═════ Records ═════

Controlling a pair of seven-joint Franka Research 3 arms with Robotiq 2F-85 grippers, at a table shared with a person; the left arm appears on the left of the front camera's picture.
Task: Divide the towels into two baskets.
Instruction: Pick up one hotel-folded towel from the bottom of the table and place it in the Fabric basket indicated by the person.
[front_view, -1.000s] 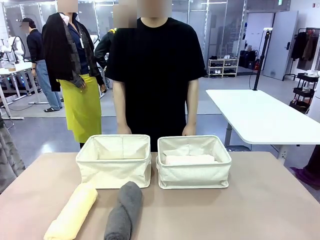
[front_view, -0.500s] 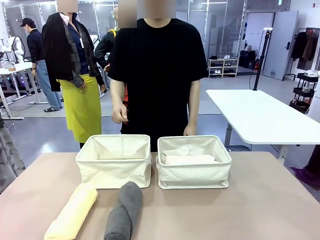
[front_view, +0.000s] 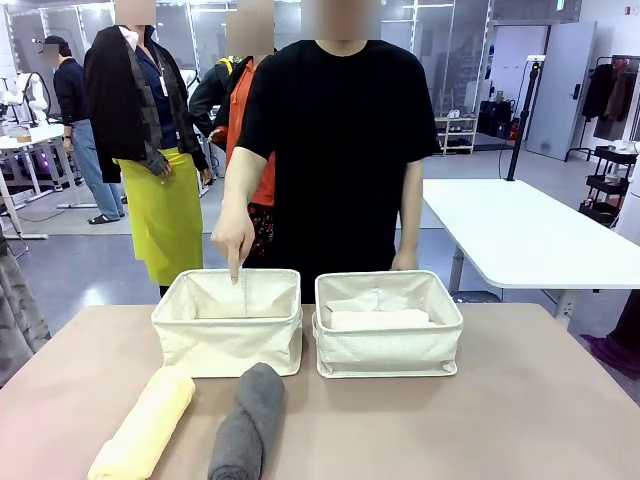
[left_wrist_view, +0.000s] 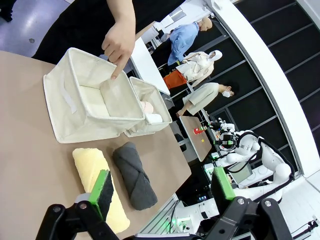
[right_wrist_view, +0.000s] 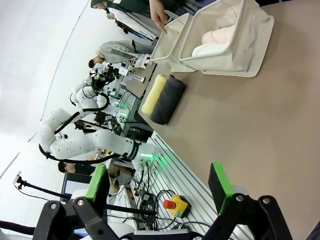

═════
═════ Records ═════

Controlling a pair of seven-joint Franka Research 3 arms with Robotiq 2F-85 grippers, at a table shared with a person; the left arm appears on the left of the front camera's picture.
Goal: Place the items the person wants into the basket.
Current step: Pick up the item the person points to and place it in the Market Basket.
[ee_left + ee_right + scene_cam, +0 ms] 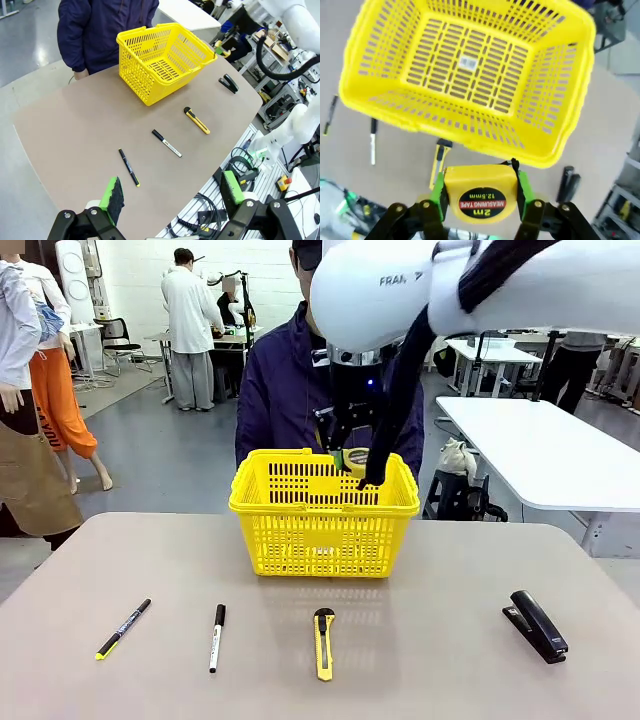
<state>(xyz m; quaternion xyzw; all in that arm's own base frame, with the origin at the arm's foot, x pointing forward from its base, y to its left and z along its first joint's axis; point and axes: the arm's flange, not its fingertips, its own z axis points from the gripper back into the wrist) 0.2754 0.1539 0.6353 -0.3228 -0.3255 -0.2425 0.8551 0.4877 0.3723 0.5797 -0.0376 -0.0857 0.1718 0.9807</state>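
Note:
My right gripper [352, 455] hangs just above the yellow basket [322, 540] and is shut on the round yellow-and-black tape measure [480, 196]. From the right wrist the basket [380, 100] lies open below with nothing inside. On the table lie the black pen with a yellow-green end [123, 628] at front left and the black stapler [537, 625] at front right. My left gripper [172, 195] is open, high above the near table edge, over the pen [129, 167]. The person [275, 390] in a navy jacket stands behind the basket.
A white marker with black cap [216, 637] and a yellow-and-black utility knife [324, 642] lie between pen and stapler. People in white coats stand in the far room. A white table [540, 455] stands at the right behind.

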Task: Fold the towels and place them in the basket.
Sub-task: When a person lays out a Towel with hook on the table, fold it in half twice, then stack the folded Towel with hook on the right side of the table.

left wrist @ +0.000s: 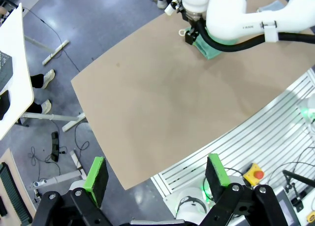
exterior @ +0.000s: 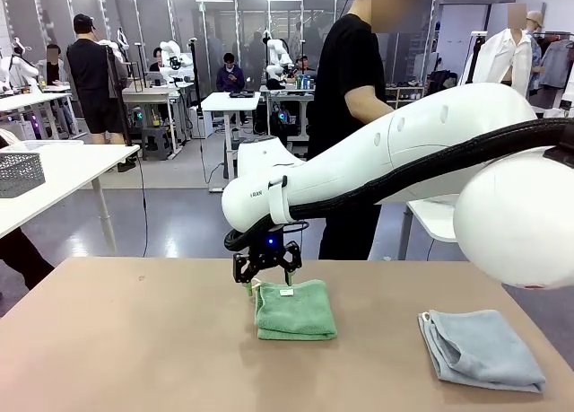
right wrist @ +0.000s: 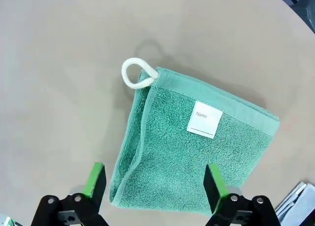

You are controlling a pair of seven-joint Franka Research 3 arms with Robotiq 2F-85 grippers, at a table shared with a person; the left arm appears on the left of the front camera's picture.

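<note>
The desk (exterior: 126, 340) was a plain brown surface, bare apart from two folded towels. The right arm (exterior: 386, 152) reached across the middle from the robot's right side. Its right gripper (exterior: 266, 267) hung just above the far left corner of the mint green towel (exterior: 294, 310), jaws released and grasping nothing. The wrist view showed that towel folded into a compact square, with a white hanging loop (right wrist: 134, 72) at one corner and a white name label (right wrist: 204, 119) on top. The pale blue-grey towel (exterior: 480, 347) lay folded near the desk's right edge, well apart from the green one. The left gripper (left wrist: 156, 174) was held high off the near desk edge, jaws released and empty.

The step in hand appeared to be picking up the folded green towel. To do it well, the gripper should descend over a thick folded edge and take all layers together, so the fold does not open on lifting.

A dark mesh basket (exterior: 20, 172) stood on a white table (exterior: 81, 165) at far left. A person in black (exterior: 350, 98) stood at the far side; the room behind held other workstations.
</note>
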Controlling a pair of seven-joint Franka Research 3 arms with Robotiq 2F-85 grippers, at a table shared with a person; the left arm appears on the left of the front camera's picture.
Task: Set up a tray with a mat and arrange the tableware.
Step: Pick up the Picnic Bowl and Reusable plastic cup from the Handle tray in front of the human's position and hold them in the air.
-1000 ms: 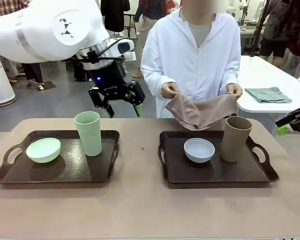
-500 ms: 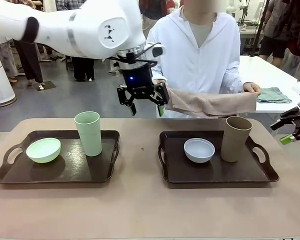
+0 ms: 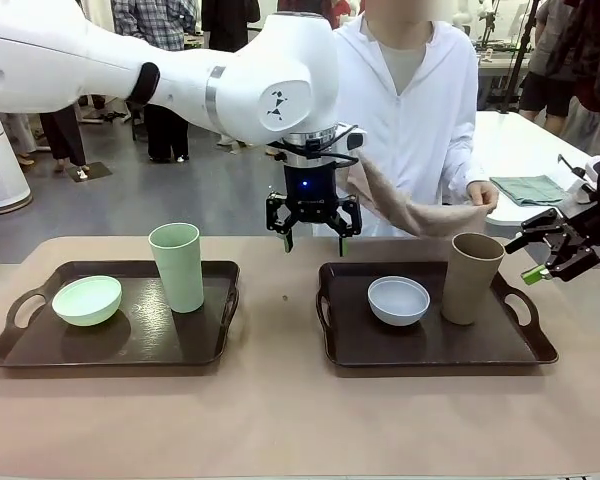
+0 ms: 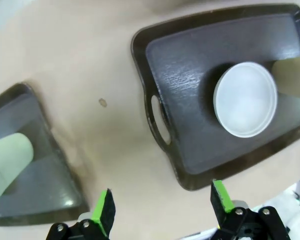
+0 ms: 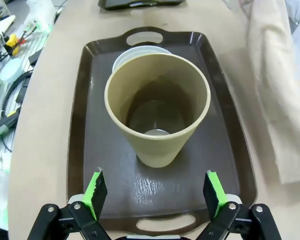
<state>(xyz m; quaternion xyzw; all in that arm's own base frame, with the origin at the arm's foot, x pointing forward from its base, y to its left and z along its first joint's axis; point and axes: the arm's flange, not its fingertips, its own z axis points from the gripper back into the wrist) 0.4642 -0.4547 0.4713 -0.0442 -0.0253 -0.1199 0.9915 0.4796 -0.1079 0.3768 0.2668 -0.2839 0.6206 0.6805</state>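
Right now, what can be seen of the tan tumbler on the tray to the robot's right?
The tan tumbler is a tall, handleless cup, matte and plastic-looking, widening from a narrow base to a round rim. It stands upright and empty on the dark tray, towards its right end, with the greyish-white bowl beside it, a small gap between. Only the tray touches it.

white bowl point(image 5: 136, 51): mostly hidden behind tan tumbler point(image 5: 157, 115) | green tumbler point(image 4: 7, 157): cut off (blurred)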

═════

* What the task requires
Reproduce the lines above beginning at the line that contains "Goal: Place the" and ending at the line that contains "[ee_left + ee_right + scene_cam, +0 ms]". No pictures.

* Exercise solution
Goal: Place the items the person wants into the basket.
Current step: Pick up the item the person points to and place it in the Market Basket.
[ee_left + ee_right + scene_cam, +0 ms] 

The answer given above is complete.